Ridley writes that the switches controlling our 30,000 or so genes not only form the structures of our brains but do so in such a way as to cue off the outside environment in a tidy feedback loop of body and behaviour. In fact, it seems clear that we have genetic "thermostats" that are turned up and down by environmental factors. He challenges both scientific and folk concepts, from assumptions of what's malleable in a person to sociobiological theories based solely on the "selfish gene".

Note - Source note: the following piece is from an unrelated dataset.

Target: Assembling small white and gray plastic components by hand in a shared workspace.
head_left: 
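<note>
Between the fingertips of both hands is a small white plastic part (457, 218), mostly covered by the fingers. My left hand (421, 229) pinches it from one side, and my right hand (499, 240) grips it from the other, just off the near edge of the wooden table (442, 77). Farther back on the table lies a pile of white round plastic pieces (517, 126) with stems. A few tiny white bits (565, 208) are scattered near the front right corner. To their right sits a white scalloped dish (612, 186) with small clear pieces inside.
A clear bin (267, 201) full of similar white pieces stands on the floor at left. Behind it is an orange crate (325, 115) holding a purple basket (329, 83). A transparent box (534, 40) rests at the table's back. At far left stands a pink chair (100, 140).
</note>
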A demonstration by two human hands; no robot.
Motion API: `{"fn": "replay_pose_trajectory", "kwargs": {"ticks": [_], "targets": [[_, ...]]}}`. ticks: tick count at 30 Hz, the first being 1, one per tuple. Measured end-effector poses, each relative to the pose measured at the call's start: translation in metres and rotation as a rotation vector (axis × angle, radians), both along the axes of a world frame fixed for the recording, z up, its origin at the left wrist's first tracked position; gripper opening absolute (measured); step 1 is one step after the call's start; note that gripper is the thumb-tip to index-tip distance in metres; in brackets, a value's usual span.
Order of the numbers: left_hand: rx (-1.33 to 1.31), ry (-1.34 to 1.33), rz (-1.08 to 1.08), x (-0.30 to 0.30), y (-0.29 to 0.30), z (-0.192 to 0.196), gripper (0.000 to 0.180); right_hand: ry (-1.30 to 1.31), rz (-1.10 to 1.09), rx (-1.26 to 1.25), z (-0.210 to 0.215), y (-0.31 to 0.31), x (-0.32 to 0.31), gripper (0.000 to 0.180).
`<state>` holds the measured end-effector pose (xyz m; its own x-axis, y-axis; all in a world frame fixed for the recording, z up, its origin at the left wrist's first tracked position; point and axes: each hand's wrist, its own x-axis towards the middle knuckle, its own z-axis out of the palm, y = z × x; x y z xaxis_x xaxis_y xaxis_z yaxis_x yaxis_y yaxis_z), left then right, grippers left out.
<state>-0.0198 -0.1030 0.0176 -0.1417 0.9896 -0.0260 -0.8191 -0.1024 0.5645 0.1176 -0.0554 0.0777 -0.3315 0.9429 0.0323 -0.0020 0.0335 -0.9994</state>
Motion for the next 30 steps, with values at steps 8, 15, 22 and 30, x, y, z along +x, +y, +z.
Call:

Ridley's proof is in the pudding for such touchy subjects as monogamy, aggression, and parenting, which we now understand have some genetic controls. Nevertheless, "the more we understand both our genes and our instincts, the less inevitable they seem". A consummate populariser of science, Ridley once again provides a perfect mix of history, genetics, and sociology for readers hungry to understand the implications of the human genome sequence. --Therese Littleton, Amazon.com


Customer Reviews:
fantastic     
This book is amazing. A fantastic read about the concept and argument surrounding nature and nurture, genetics vs environment. On a par with his other book.
One of the best books I've read     
I have a strong interest in this field. For me Ridley puts flesh on the bones of human evolution (Why we evolved like we did), as well as defining what we are. Some interesting anecdotes keeps things lively, as well as some up to date thinking on the Genome project of which from memory he was a part of.
By it's very nature, any book on this subject will quickly date, and I look forward to future books by the same author.
Excellent stuff     
This book will get you thinking, guaranteed. The accesible writing style combined with the analogies, stories, and up to date views on the origins of so much of what makes us human is fascinating and it is barely an exagerration to say there is a revelation on every page for the reader new to the subject. Doing Pavlov, Skinner, and others for A Level Biology, the book provides an interesting view of the big names of behavioural science from a perspective outside a textbook. Deconstructing both science and accepted folk wisdom on the origins of personality, psychosis and homosexuality among so many other topics, 'Nature via Nurture' presents the cutting edge of its topic in an endlessly intriguing style.
Twisting linguistics [biologically]     
Many similes have been used to introduce us to our genome; our DNA. It's a plan. It's a recipe. It's a blueprint. It's a code. Ridley shows how these metaphors miss the point - they're all too fixed to compare with the dynamics of the fundamental molecule of life. He shows how our genome, indeed, the genome common to all life, uses the same elements to say many things. Instead of terms identifying fixed elements, he suggests the image of language. The genome has a limited lexicon of phrases with which to build bodies and personalities, yet manages an immense variation in the results. How like a chimpanzee are you?, he asks. Depending on how you make the comparison - very little or very much. If you count the entire number of "base pairs" making up chimpanzees and humans, the difference is minimal - perhaps 30 thousand out of 3 billion. If, instead, you visit the zoo [or, better, Gombe] the differences are striking.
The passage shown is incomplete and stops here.